On the 15th of July, half a month ago, we organized a spontaneous 5h minijam that we called the microjam. The theme was “Copy and Paste”, and we were encouraged to reuse assets from other projects, or take Creative-Commons licensed resources from online.
What I did was to take an implementation of Tetris in SDL that I found on Sourceforge and start hacking it. Fortunately, the project is licensed under the terms of the MIT license, which gave me the freedom to take and modify the code.
My changes were a literal interpretation of the theme “Copy & Paste”. The game plays itself automatically, although it’s quite lousy as a player. Your mission is to help him using CTRL+C, CTRL+X and CTRL+V. With the mouse you can select pieces by clicking on them and then use the commands to copy or cut them and paste them around, making lines.
My code additions are quite a mess, I must confess, because at no point did I bother to organize or polish it, and it would benefit from a serious refactoring. Instead, I concentrated on just hacking it and getting results quickly. Also, I didn’t put any sound or music into it, if you want a soundtrack, I guess you can play the original Tetris tune in your browser while playing this version of the game.

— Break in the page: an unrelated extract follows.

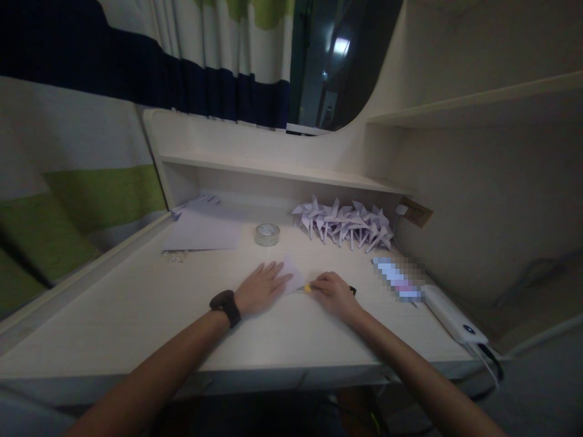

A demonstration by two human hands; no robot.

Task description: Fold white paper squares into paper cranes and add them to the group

Finally, I’d like to point you to a very interesting documentary that served as inspiration for this game: Tetris
- Source Code (Github)
- Downloadable executables ( Linux + Windows + Mac OS X )
Note: The reason why the Mac version is so huge in comparison is because it comes bundled with the libraries, one of them “FreeType”, which on its own is a whooping 11Mb. I don’t know what’s inside that binary, but it seems to be multiarchitecture and maybe there’s even the Debug version embedded there. Sorry about that, but that’s how it comes packaged from the SDL website.